Seit im Juni 2018 das Berliner Mobilitätsgesetz in Kraft getreten ist, soll die Verkehrsplanung den Fußverkehr, Bus, Bahn und den Radverkehr stärker berücksichtigen. Dafür werden Straßen umgestaltet. Doch bisher ist unbekannt, welche Arten von Straßen, Wegen und Kreuzungen für alle Verkehrsteilnehmer und Verkehrsteilnehmerinnen am besten sind. Denn Erhebungen gibt es dazu kaum. Mit der Umfrage können sich alle Berliner Bürgerinnen und Bürger am Prozess beteiligen. Je mehr sich beteiligen, desto genauer die Rückschlüsse.
Die Ergebnisse der Umfrage werden auf tagesspiegel.de und unter fixmyberlin.de veröffentlicht. Sie werden außerdem aufbereitet und der Senatsverwaltung für Umwelt, Verkehr und Klimaschutz zur Verfügung gestellt. Außerdem stehen die Daten Forscherinnen und Forschern zur Verfügung. Auch für die Forschung und Planungen in anderen Städten sollen die Ergebnisse der Umfrage grundlegende Erkenntnisse liefern.
Die Umfrage wurde in einer Kooperation von FixMyBerlin und dem Tagesspiegel entwickelt.

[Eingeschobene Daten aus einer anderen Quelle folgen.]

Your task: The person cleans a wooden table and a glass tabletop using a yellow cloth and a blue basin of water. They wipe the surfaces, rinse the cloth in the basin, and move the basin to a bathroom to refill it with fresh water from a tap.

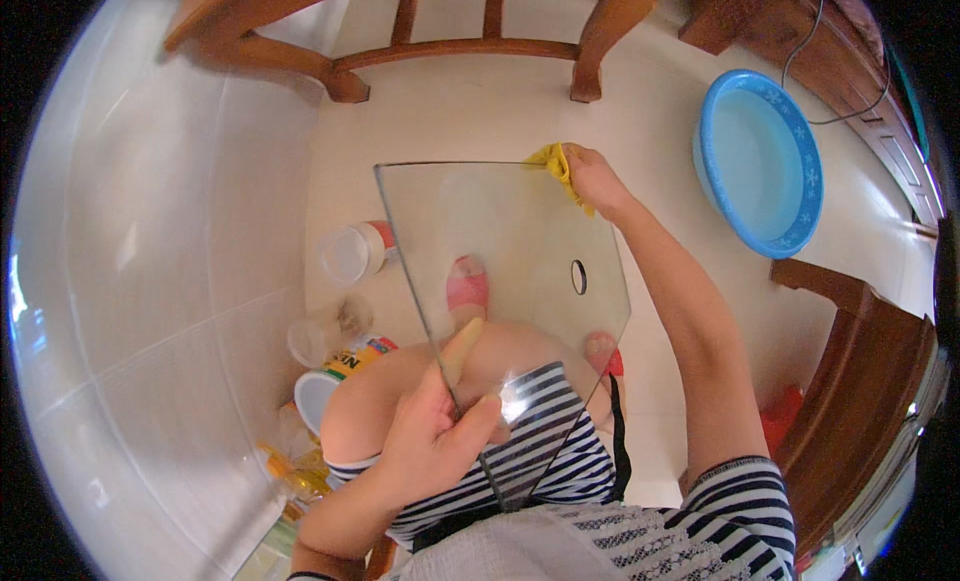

Die Gestaltung der Umfrage wurde durch zahlreiche Expertinnen und Experten aus der Unfall- und Verkehrsforschung begleitet. Die Senatsverwaltung für Verkehr, Umwelt und Klimaschutz hat die Umfrage ebenfalls fachlich begleitet. Die Umfrage wurde durch den ADFC und den ADAC unterstützt, indem sie mit aufgerufen haben, daran teilzunehmen.
Gefördert wird das Projekt durch Mittel des Bundesministeriums für Verkehr und digitale Infrastruktur im Rahmen des Nationalen Radverkehrsplans 2020 sowie durch die Berliner Senatskanzlei. Bei der redaktionelle Berichterstattung durch den Tagesspiegel ist dabei schriftlich festgelegt, dass sie unabhängig stattfindet. Sie wird nicht durch Förderer oder das Kooperationsunternehmen bestimmt oder beeinflusst.